### WHAT IS REQUIRED
Reproduce only the lines of the material below that start at the line containing "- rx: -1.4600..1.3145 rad" and stop at the line containing "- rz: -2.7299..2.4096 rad". Keep both end lines.
"""
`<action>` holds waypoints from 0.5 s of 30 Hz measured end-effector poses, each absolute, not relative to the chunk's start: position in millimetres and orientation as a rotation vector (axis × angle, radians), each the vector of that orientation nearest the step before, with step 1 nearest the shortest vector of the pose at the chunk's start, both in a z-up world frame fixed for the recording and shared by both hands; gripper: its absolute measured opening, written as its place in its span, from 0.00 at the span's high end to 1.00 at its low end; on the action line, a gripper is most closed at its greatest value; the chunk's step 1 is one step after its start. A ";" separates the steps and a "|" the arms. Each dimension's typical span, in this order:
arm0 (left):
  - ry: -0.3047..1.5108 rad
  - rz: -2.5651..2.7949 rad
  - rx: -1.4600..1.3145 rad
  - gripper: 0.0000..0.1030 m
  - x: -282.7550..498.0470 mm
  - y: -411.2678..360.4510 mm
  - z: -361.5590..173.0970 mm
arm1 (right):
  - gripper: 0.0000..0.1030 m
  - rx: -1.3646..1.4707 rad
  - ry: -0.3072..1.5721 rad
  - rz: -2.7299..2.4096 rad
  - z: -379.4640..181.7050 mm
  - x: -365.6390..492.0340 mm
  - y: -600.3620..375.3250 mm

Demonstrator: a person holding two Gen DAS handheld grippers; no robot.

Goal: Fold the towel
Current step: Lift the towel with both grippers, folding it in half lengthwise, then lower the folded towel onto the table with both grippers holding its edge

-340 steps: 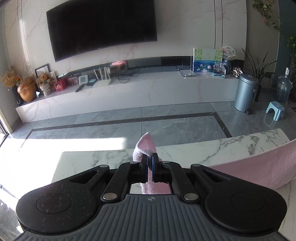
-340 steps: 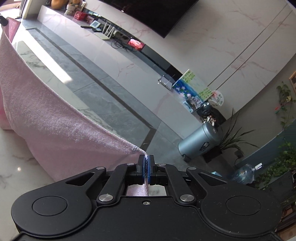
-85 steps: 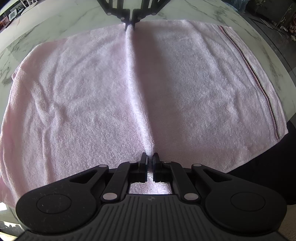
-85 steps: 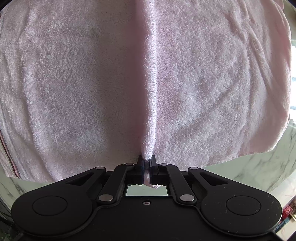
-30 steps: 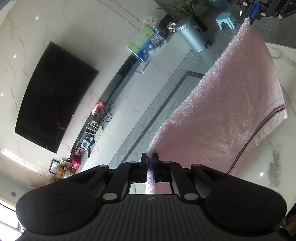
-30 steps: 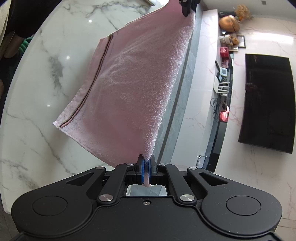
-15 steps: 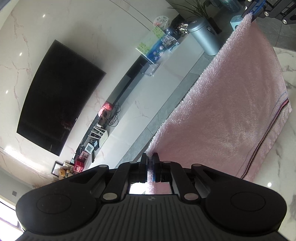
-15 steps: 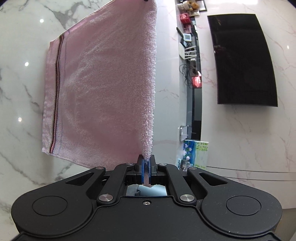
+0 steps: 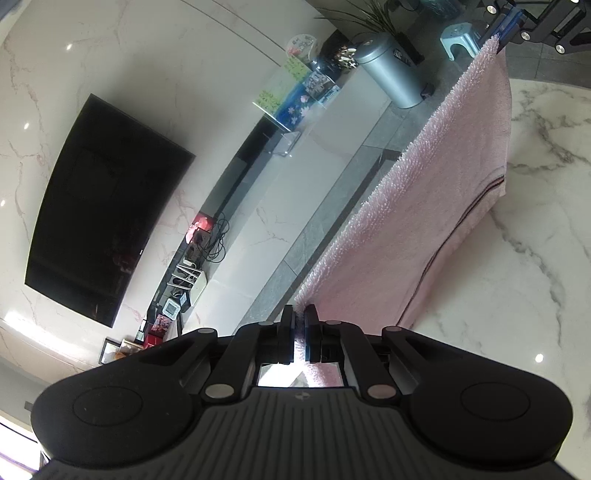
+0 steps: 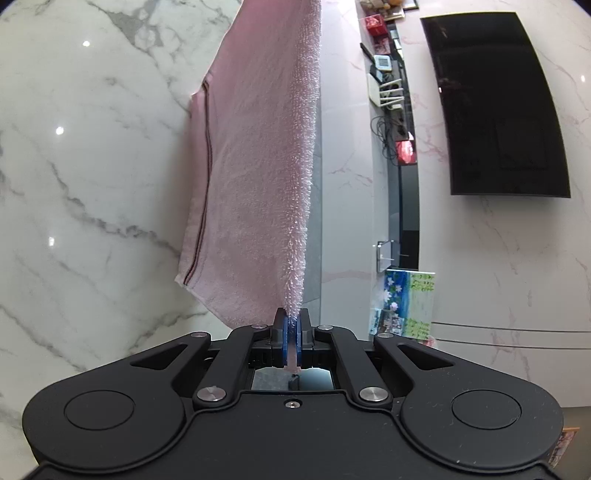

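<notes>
Pink towel (image 9: 436, 221) is held taut between left gripper (image 9: 300, 325), near, and right gripper (image 9: 508, 22), far right, above marble tabletop (image 9: 517, 280).

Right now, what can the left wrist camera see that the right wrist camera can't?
Only the left wrist view shows the silver trash can, the blue stool and the right gripper pinching the far end of the towel. Only the right wrist view shows the right gripper's blue pads close up. Both views show the pink towel hanging over the marble table, the black TV and the flower picture.
</notes>
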State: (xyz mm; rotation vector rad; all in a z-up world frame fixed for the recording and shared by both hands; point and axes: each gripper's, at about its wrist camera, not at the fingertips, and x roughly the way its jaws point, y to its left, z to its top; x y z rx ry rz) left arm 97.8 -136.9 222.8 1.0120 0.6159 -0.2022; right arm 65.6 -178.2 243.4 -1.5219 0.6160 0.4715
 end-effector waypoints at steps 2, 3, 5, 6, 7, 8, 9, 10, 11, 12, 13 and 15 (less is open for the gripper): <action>0.647 -0.236 1.024 0.97 83.6 -133.1 207.4 | 0.98 -1.526 0.641 0.506 234.5 56.3 -179.4; 0.661 -0.249 1.031 0.97 77.6 -131.6 200.8 | 0.98 -1.525 0.654 0.527 228.8 49.9 -179.8; 0.685 -0.275 1.040 0.97 67.7 -128.0 190.2 | 0.98 -1.519 0.676 0.564 218.7 38.2 -180.8; 0.699 -0.290 1.043 0.96 61.4 -126.1 184.1 | 0.98 -1.516 0.685 0.577 215.0 33.7 -181.4; 0.717 -0.305 1.044 0.96 55.2 -123.7 178.2 | 0.98 -1.513 0.695 0.593 210.1 27.9 -181.7; 0.734 -0.322 1.050 0.96 47.0 -121.0 170.8 | 0.98 -1.506 0.704 0.609 205.2 21.8 -182.0; 0.742 -0.331 1.057 0.96 41.6 -119.7 166.3 | 0.98 -1.496 0.715 0.623 199.4 15.1 -181.7; 0.750 -0.340 1.068 0.97 34.7 -118.4 160.5 | 0.98 -1.485 0.726 0.641 193.5 7.9 -181.2; 0.760 -0.350 1.075 0.97 28.1 -117.3 155.0 | 0.98 -1.476 0.738 0.662 187.5 0.4 -180.9; 0.770 -0.360 1.081 0.97 21.8 -116.2 149.7 | 0.98 -1.472 0.746 0.677 182.7 -5.6 -180.9; 0.781 -0.371 1.086 0.97 14.9 -115.0 144.2 | 0.98 -1.469 0.752 0.689 178.8 -10.7 -180.9; 0.799 -0.394 1.099 0.97 1.0 -112.5 134.0 | 0.98 -1.451 0.771 0.720 166.7 -24.7 -181.1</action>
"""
### SOLVED EXERCISE
  - rx: -1.4600..1.3145 rad
  - gripper: 0.0000..0.1030 m
  - x: -282.7550..498.0470 mm
  - y: -411.2678..360.4510 mm
  - z: -361.5590..173.0970 mm
arm1 (right):
  - gripper: 0.0000..0.1030 m
  - rx: -1.3646..1.4707 rad
  - ry: -0.3072..1.5721 rad
  - rz: -2.7299..2.4096 rad

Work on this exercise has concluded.